CARSON CITY — A panel of lawmakers decided Wednesday not to fund construction of a new $700,000 execution chamber at Ely State Prison.
The decision was made by a joint Assembly Ways and Means and Senate Finance subcommittee when it voted to approve a $104 million capital improvement program for the upcoming two-year budget that begins July 1.
The vote was unanimous, and lawmakers did not comment.
In reviewing the project in past meetings, several lawmakers questioned the need for the new execution chamber.

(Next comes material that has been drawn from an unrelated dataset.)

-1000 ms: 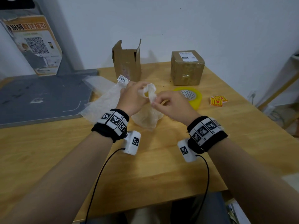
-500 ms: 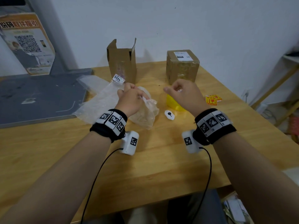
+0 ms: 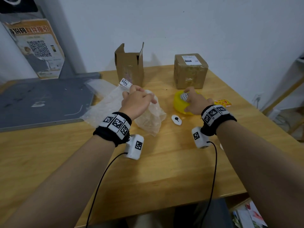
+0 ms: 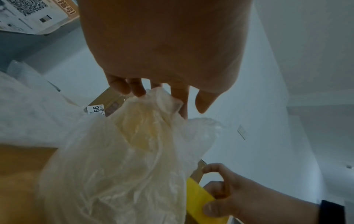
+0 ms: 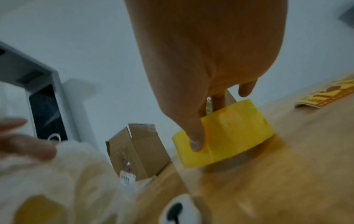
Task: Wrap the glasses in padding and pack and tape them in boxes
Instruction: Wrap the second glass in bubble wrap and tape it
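On the wooden table (image 3: 164, 170) stands a bundle of translucent padding (image 3: 151, 119), gathered at its top; a yellowish shape shows through it in the left wrist view (image 4: 138, 136). My left hand (image 3: 139, 97) pinches the gathered top from above, fingertips (image 4: 136, 91) on the plastic. To the right, my right hand (image 3: 190, 101) grips a yellow tape roll (image 3: 178, 102), thumb on its outer face (image 5: 195, 141) and fingers in the core. The roll (image 5: 229, 136) is tilted, one edge on the table. An open cardboard box (image 3: 130, 66) stands behind the bundle.
A sealed, labelled box (image 3: 190, 71) stands at the back right. A small white device (image 3: 176, 119) lies between bundle and tape. Yellow-red stickers (image 3: 222, 102) lie right of the tape. Loose bubble wrap (image 3: 105, 102) overlaps a grey board (image 3: 41, 99) on the left.
My right hand let go of the bundle's top, moved right and took hold of the tape roll, tilting it up. My left hand kept holding the gathered top.
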The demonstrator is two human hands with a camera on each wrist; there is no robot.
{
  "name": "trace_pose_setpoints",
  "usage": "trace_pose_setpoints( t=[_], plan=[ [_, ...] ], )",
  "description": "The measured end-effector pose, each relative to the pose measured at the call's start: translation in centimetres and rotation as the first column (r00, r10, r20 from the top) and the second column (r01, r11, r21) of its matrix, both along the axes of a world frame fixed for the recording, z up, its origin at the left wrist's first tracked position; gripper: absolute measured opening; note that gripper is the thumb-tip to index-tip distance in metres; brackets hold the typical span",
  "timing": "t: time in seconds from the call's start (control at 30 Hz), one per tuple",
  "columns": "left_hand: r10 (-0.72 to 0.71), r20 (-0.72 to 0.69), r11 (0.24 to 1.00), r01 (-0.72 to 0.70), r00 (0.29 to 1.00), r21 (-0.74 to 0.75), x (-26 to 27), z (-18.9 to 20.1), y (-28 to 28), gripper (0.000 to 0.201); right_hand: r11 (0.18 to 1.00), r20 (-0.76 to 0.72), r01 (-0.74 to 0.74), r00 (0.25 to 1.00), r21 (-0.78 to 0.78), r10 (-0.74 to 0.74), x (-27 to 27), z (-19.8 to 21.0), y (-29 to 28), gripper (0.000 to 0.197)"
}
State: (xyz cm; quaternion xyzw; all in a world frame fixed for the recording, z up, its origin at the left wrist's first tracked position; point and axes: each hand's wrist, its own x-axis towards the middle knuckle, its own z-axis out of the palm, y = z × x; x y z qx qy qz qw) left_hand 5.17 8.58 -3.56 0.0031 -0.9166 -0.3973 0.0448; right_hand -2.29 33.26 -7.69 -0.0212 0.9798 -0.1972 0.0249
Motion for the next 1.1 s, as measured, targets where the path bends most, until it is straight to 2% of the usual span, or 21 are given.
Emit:
trace_pose_setpoints(
  t=[0.07, 0.1, 0.17, 0.2, 0.3, 0.43, 0.53, 0.67, 0.83, 1.03, 1.1],
  plan=[
    [0.028, -0.055, 0.996, -0.033, 0.998, -0.085, 0.0, 0.2, 0.1, 0.027, 0.983, -0.069, -0.005, 0.998, -0.184, -0.007, 0.3, 0.5, 0.5, 0.066],
    [0.042, -0.084, 0.992, -0.051, 0.996, -0.112, 0.0, 0.4, 0.2, 0.023, 0.944, -0.106, -0.030, 0.994, -0.329, -0.005, 0.6, 0.9, 0.7, 0.063],
    [0.060, -0.127, 0.990, -0.075, 0.990, -0.118, 0.1, 1.0, 0.3, 0.018, 0.771, -0.176, -0.097, 0.984, -0.629, -0.019, 2.1, 2.0, 0.3, 0.060],
    [0.068, -0.152, 0.991, -0.084, 0.986, -0.106, 0.2, 1.4, 0.4, 0.016, 0.679, -0.222, -0.147, 0.975, -0.719, -0.025, 3.0, 2.8, 0.0, 0.059],
    [0.053, -0.251, 0.998, -0.062, 0.967, -0.028, 0.1, 3.1, 0.6, 0.024, 0.539, -0.369, -0.310, 0.930, -0.783, -0.002, 5.7, 5.0, -1.4, 0.056],
    [-0.032, -0.316, 0.978, 0.095, 0.948, 0.188, 0.4, 6.2, 1.0, 0.042, 0.417, -0.463, -0.453, 0.883, -0.788, 0.083, 8.7, 7.7, -2.8, 0.052],
    [-0.058, -0.328, 0.950, 0.153, 0.943, 0.272, 1.6, 8.1, 1.5, 0.040, 0.431, -0.512, -0.519, 0.847, -0.738, 0.143, 10.7, 9.2, -3.6, 0.052],
    [0.036, -0.434, 0.939, 0.118, 0.900, 0.324, 3.6, 9.3, 1.5, 0.017, 0.492, -0.534, -0.537, 0.830, -0.685, 0.162, 12.5, 10.2, -4.1, 0.051],
    [0.112, -0.478, 0.939, 0.065, 0.871, 0.338, 5.3, 9.2, 1.7, 0.001, 0.590, -0.539, -0.516, 0.828, -0.621, 0.156, 14.0, 10.6, -4.5, 0.051],
    [0.136, -0.473, 0.971, -0.022, 0.870, 0.238, 6.2, 9.2, 2.3, 0.006, 0.662, -0.544, -0.483, 0.828, -0.573, 0.134, 15.3, 10.5, -4.6, 0.049],
    [0.162, -0.459, 0.966, -0.046, 0.874, 0.253, 6.4, 9.1, 2.3, 0.010, 0.681, -0.542, -0.468, 0.831, -0.563, 0.123, 15.5, 10.4, -4.5, 0.049]
  ],
)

They asked why the current facility at the now shuttered Nevada State Prison in the capital could not be used instead if an execution is scheduled in the next two years.

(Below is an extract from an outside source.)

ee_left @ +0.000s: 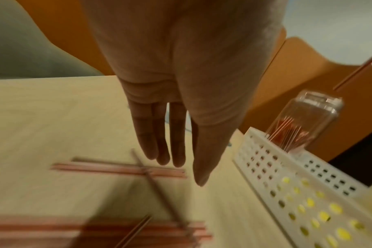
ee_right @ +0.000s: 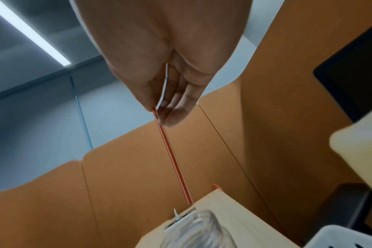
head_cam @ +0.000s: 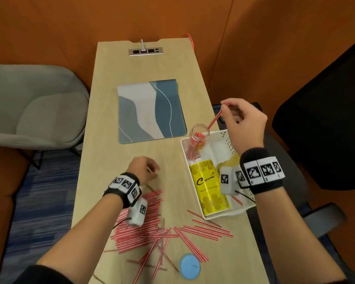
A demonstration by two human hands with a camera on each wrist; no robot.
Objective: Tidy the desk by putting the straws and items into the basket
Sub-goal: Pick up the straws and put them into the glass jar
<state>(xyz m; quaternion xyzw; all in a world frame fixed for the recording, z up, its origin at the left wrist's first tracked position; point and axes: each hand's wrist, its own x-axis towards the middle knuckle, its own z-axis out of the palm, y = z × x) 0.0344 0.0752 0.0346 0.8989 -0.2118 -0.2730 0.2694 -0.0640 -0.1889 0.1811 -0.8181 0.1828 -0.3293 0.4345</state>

Corrections Department Director Greg Cox said the current chamber, an old gas chamber that has been used for lethal injections, is not compliant with the Americans With Disabilities Act.
Cox said in previous testimony that he would expect litigation to be filed challenging the use of the chamber if an execution was to go forward.
There is no elevator access, so a disabled inmate facing execution would have to be carried to the “last night” cell across from the chamber.
The viewing area is cramped and provides little room for official witnesses, media representatives, a religious leader, the victims’ family members, attorneys and others who choose to or are required to attend executions.
Cox said any new execution chamber probably would face litigation too but not to the degree the existing facility would see from the federal public defender’s office.
But he acknowledged the old chamber could be used if necessary.
Nevada’s 83-inmate death-row population is housed at Ely, 302 miles east of the capital.
Cox said the project is needed to follow state law.
Ely is an appropriate location because that is where the death row population is housed.
The last execution, by lethal injection, occurred at the Nevada State Prison on April 26, 2006, when Daryl Mack was put to death.
Mack was executed for the rape and murder of a Reno woman, Betty Jane May, in 1988.